An object of mass 20kg is released from a height of 10m above the ground level. The kinetic energy of the object just before it hits the ground is

Answer Details

The kinetic energy of the object just before it hits the ground is 2000J. We can use the principle of conservation of energy to solve this problem. When the object is released from a height of 10m above the ground level, it has gravitational potential energy which is given by: PE = mgh where: m is the mass of the object g is the acceleration due to gravity h is the height of the object above the ground level Substituting the given values, we get: PE = (20 kg)(9.8 m/s^2)(10 m) = 1960 J As the object falls towards the ground, its potential energy is converted into kinetic energy. At the point just before it hits the ground, all of its potential energy will have been converted into kinetic energy.

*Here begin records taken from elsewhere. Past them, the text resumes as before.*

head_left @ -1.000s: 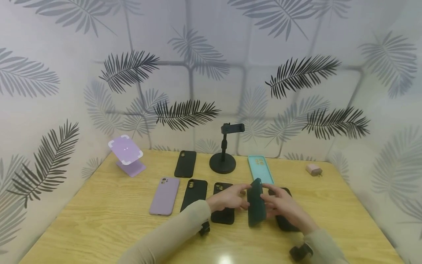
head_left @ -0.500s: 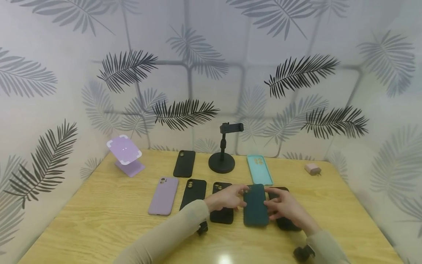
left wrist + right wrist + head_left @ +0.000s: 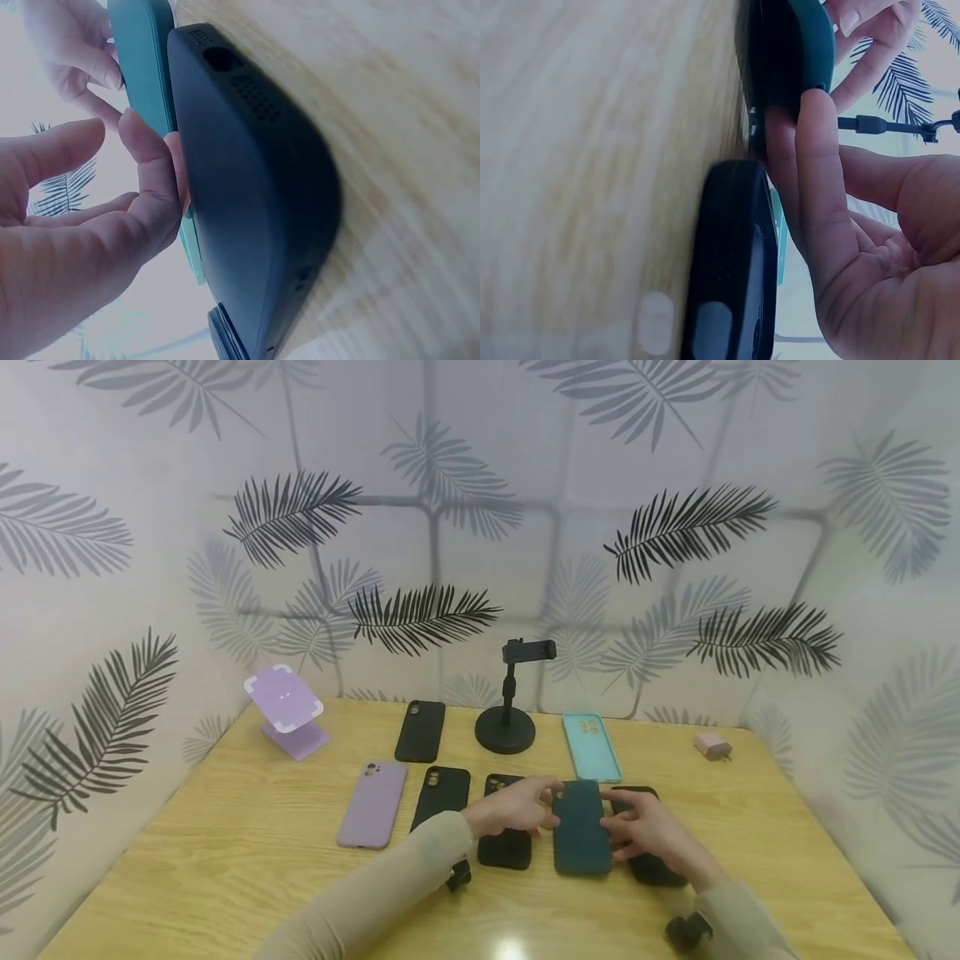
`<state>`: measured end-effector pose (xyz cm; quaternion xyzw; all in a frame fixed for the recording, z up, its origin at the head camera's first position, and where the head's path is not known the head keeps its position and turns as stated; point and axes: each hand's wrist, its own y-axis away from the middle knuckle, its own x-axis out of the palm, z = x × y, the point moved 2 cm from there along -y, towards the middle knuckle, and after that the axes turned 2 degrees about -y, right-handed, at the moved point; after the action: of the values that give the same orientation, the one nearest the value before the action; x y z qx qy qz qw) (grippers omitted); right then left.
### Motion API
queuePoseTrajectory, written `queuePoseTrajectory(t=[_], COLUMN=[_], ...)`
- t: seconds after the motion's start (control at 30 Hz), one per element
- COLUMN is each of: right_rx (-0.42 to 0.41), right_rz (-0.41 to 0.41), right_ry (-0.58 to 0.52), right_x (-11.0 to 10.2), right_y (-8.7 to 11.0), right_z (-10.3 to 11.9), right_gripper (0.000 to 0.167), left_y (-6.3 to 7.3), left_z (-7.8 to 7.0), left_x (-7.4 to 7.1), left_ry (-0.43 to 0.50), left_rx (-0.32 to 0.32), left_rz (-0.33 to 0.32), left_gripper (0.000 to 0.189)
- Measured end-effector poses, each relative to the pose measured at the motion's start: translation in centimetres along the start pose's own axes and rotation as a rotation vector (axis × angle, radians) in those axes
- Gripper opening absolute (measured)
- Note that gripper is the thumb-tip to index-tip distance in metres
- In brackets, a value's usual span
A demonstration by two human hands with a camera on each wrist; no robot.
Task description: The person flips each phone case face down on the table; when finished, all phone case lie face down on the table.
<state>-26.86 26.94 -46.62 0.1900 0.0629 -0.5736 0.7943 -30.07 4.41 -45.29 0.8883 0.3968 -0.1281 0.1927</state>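
Observation:
A dark teal phone case (image 3: pixel 583 839) lies back up on the wooden table between my two hands. My left hand (image 3: pixel 517 807) is at its left long edge, fingers loosely bent; this hand hovers over a black phone case (image 3: pixel 504 853). On the opposite edge, my right hand (image 3: pixel 651 833) touches the teal case with nearly straight fingers. Under that palm lies another black phone case (image 3: pixel 654 870), partly hidden. In the right wrist view, a fingertip rests against the edge of the teal case (image 3: pixel 819 45). The left wrist view has a black case (image 3: pixel 232 165) filling its middle.
Farther left lie a lilac phone case (image 3: pixel 372 806) and two black cases (image 3: pixel 440 793). Behind stand a black phone holder (image 3: pixel 506 731) and a purple stand (image 3: pixel 287 699). A light turquoise case (image 3: pixel 592 750) and a pink charger plug (image 3: pixel 712 746) are at the back right.
A second ago the teal case stood tilted on edge between both hands. It has come down flat onto the table, and both hands have stayed beside it.

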Motion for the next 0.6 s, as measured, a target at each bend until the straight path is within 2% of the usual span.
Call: queuePoseTrajectory(t=[0.2, 0.6], right_rx=[-0.006, -0.010], right_rz=[-0.007, -0.092], right_ry=[0.019, 0.122], right_x=[0.06, 0.65], right_y=[-0.14, -0.31], right_z=[0.10, 0.50], right_gripper=[0.062, 0.047], left_y=[0.12, 0.36], left_z=[-0.07, 0.10], left_x=[-0.21, -0.69], left_ry=[0.011, 0.002], left_rx=[-0.005, -0.034], left_rz=[0.001, -0.016], left_gripper=[0.056, 0.053])
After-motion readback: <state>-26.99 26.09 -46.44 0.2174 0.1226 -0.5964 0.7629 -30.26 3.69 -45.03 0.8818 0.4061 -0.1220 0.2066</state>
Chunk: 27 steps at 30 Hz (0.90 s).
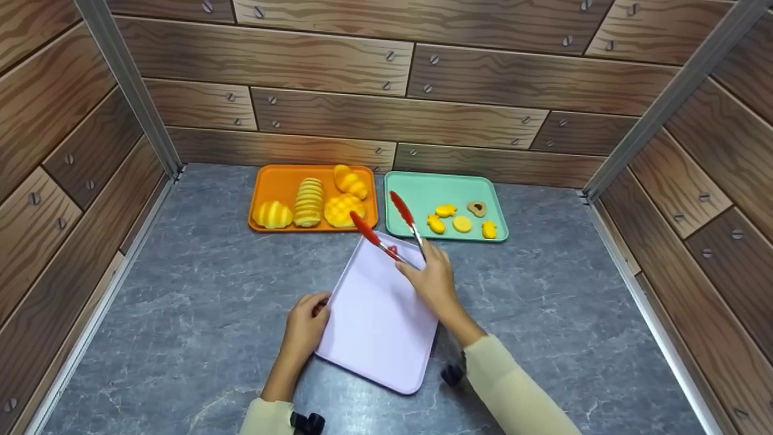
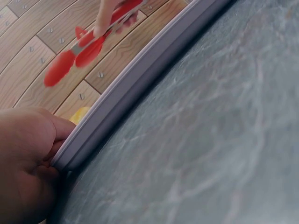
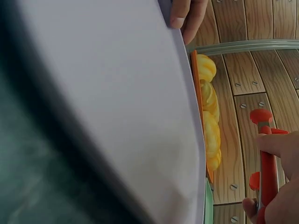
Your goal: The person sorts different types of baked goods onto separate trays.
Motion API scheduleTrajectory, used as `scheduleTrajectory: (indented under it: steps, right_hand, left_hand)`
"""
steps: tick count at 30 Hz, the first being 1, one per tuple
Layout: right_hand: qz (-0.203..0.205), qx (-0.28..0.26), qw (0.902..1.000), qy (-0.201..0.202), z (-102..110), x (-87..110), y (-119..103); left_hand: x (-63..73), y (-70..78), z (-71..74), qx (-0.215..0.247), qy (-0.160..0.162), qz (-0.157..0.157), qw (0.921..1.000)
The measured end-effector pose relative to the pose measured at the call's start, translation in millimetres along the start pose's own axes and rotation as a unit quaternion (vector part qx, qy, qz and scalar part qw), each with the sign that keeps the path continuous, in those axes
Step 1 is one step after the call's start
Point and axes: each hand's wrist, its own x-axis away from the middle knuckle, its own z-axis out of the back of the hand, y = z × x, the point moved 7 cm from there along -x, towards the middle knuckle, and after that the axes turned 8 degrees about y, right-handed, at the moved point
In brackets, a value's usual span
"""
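My left hand (image 1: 307,326) grips the left rim of a lavender tray (image 1: 380,320), which lies at a slant in front of me. In the right wrist view, that hand's thumb and fingers (image 3: 179,18) pinch the tray's edge. My right hand (image 1: 436,281) holds red-tipped metal tongs (image 1: 402,208) above the tray's far end. The tongs' arms are spread apart, nothing between their tips, which point at the far trays. From the left wrist view, the red tongs heads (image 2: 60,68) show raised above the tray's rim.
Behind stands an orange tray (image 1: 284,172) with several toy breads (image 1: 309,202). Right of it, a green tray (image 1: 416,181) carries several small yellow pieces (image 1: 462,224) and a brown ring-like piece (image 1: 476,209). Wood-patterned walls (image 1: 338,66) enclose the grey marbled table (image 1: 199,290).
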Motion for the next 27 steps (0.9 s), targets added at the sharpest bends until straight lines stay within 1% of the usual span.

The kinetic energy is given by: KE = 1/2 mv^2 where: m is the mass of the object v is the velocity of the object To find the velocity of the object just before it hits the ground, we can use the principle of conservation of energy again. The total energy of the system (object + Earth) is conserved, so the potential energy at the top of the fall is equal to the sum of the kinetic and potential energies just before impact. Therefore, we can write: PE at the top = KE just before impact + PE just before impact We know that the PE at the top is equal to 1960 J, and the PE just before impact is zero (since the object is at ground level). Therefore: 1960 J = 1/2 (20 kg) v^2 Solving for v, we get: v = √(2(1960 J)/(20 kg)) = 20 m/s Substituting the value of v into the equation for kinetic energy, we get: KE = 1/2 (20 kg) (20 m/s)^2 = 2000 J Therefore, the kinetic energy of the object just before it hits the ground is 2000 J.